A line belongs in the answer only if it contains the word "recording"; copy every such line from the listing below.

▶ Data excerpt:
◇ ◇ ◇

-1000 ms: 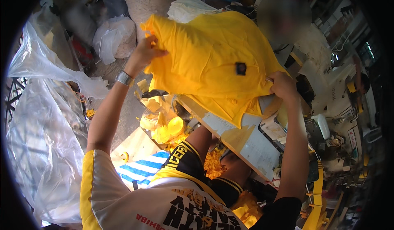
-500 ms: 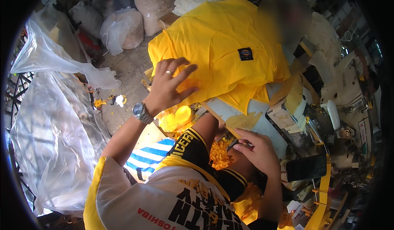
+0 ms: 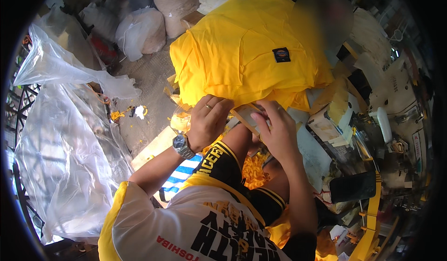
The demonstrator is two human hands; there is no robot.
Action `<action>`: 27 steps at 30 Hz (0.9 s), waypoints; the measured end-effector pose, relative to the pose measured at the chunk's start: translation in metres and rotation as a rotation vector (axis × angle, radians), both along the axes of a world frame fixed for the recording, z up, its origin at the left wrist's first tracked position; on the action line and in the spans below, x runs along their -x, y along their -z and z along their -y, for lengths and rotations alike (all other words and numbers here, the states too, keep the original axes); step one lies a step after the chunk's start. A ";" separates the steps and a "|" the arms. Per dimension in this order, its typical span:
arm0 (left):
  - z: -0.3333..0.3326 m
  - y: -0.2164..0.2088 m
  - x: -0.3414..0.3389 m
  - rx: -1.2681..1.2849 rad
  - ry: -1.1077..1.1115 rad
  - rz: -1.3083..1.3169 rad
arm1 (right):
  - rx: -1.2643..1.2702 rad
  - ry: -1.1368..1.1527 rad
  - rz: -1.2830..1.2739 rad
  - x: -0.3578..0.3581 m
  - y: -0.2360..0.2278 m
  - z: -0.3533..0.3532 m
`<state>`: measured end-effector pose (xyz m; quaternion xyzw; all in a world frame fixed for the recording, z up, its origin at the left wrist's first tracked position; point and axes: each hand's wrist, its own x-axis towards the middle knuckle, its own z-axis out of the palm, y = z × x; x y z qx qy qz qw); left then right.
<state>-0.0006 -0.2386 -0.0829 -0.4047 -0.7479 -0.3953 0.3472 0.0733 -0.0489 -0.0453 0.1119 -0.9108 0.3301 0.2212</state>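
Observation:
A wide pile of yellow cloth garments (image 3: 209, 51) lies on the work surface in front of me, with a dark square label (image 3: 281, 55) on the top one. At the pile's near edge, my left hand (image 3: 209, 121) has its fingers closed on the hem; it wears a ring and a metal watch (image 3: 181, 145). Just to its right, my right hand (image 3: 279, 126) is at the same edge, fingers bent and thumb drawn in. What lies inside its grip is hidden.
Clear plastic sheeting (image 3: 70, 158) hangs at the left; stuffed bags (image 3: 139, 33) stand behind. A phone (image 3: 353, 188) and a yellow strip (image 3: 370, 223) are at the right, beside a cluttered sewing machine (image 3: 333, 126). Yellow scraps (image 3: 253, 170) lie below my legs.
My left hand has come down and right from above the pile and closed at its near edge. My right hand has risen from beside my knee to that edge.

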 end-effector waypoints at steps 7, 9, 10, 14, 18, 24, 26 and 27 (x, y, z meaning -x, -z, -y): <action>-0.029 -0.004 0.010 0.018 -0.272 0.136 | -0.061 0.070 -0.129 0.032 0.003 -0.004; -0.035 0.004 0.021 0.047 -0.278 0.128 | -0.095 0.095 -0.125 0.027 0.005 -0.010; -0.033 0.006 0.017 -0.007 -0.260 0.119 | -0.153 0.090 -0.124 0.024 0.006 -0.013; -0.019 0.000 -0.007 -0.027 -0.152 0.274 | -0.295 0.009 -0.178 0.034 0.006 -0.006; -0.019 -0.005 -0.012 -0.019 -0.127 0.175 | -0.313 -0.115 -0.200 0.057 -0.001 0.015; -0.005 -0.015 0.005 -0.015 -0.086 0.011 | 0.137 0.004 -0.112 0.030 -0.002 0.007; -0.010 -0.018 0.034 0.032 -0.200 -0.006 | 0.186 0.052 0.027 0.011 -0.002 0.001; -0.009 -0.014 0.053 0.115 -0.207 -0.044 | 0.207 0.090 0.090 0.001 -0.005 -0.004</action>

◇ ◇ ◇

▶ Exercise response:
Action `<action>`: 27 steps at 30 Hz (0.9 s), waypoints; the measured end-effector pose, relative to the pose measured at the chunk's start: translation in metres and rotation as a rotation vector (axis × angle, radians), both along the axes of a world frame fixed for the recording, z up, its origin at the left wrist's first tracked position; on the action line and in the spans below, x runs along their -x, y along their -z and z along their -y, for lengths and rotations alike (all other words and numbers here, the states too, keep the original axes); step one lies a step after the chunk's start. A ";" separates the steps and a "|" the arms. Per dimension in this order, its typical span:
`<state>`: measured end-effector pose (xyz m; quaternion xyzw; all in a world frame fixed for the recording, z up, its origin at the left wrist's first tracked position; point and axes: each hand's wrist, its own x-axis towards the middle knuckle, its own z-axis out of the palm, y = z × x; x y z qx qy qz qw); left then right.

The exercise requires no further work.